The Guardian recently featured a nice article about italian architect Renzo Piano. I was not so interested by his take on french's so-called riot (even though his take about it is relevant: "The peripheries are the cities that will be. Or not. Or will never be"), rather his thoughts about space and emptiness are clever:
Piano wants to introduce the European idea of urban planning to the British capital, ideas which he characterises as understanding the difference between a piazza (good) and a plaza (less good)."A piazza is not a plaza," fumes Piano. "The plaza is the theme park of the piazza; the plaza is the commercial version. A piazza is an empty space with no function. This is what Europeans understand." A space without function allows one to be "in the moment", he says, and to counter what he sees as a major flaw in modern life - the habit of interpreting all experience in the light of achievement, as a means to an end. We should, he thinks, learn to lighten up, and the creation of empty, purposeless spaces within cities might encourage that. "You don't have to struggle to give function to every single corner. You can just wait and see and enjoy."

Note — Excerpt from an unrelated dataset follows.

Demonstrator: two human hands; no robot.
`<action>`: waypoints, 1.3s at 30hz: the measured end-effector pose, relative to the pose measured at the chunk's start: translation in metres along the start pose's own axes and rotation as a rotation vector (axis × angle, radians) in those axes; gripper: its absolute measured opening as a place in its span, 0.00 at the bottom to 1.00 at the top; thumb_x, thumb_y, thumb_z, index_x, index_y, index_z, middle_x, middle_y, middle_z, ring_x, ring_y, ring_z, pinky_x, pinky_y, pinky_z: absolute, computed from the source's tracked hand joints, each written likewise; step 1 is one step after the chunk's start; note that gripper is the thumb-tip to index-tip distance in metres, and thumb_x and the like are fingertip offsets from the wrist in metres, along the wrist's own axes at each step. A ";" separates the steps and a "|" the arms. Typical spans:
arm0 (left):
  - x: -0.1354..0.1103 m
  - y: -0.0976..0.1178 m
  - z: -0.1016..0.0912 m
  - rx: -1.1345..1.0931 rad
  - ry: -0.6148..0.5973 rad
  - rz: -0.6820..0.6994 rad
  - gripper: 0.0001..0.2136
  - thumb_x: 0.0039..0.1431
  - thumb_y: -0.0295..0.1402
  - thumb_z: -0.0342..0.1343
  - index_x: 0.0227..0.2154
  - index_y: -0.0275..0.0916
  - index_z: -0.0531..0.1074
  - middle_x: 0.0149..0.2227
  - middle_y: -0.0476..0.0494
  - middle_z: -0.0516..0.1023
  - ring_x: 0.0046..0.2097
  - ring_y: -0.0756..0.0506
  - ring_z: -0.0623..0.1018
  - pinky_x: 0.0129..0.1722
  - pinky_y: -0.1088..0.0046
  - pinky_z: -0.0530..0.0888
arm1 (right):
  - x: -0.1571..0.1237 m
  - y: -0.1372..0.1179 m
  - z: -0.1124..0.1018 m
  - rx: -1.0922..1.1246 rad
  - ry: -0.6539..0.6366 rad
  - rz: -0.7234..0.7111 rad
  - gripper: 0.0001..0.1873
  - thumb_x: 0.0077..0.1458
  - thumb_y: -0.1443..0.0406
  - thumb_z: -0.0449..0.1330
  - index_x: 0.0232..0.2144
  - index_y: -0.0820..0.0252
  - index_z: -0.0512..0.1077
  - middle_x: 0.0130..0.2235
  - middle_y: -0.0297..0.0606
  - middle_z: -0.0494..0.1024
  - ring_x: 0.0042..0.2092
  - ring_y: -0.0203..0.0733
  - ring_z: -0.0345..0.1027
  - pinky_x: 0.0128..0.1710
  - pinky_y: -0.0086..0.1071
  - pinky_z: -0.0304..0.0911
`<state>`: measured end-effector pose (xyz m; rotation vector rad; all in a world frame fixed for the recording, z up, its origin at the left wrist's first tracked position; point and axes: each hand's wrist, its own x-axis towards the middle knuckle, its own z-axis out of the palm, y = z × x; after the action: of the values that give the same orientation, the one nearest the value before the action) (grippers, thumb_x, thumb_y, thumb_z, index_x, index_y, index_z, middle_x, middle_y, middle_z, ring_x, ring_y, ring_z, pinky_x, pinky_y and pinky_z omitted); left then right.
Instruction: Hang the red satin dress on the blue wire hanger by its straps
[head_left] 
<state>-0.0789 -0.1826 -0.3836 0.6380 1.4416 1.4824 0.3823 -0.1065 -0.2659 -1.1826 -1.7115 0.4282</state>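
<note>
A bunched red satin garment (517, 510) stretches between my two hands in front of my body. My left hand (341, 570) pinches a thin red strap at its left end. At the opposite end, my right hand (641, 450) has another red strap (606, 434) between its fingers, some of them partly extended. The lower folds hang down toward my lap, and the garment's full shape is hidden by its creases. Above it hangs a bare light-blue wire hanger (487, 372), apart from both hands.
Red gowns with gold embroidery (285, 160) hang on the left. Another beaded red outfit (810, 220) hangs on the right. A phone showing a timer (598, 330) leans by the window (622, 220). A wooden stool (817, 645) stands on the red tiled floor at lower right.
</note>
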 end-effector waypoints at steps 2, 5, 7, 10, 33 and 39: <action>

Finally, one of the last quote in the article is a good food for thought that reflects all his thinking: ""Architecture in some way has the duty to suggest behaviour".
Why do I blog this? I find pertinent to have insights from architect's vision of space, how they think about it and how they envision spatial features as well as their connections with behavior. As a 'user experience' researcher, I am interested in how spatial features frame people's behavior.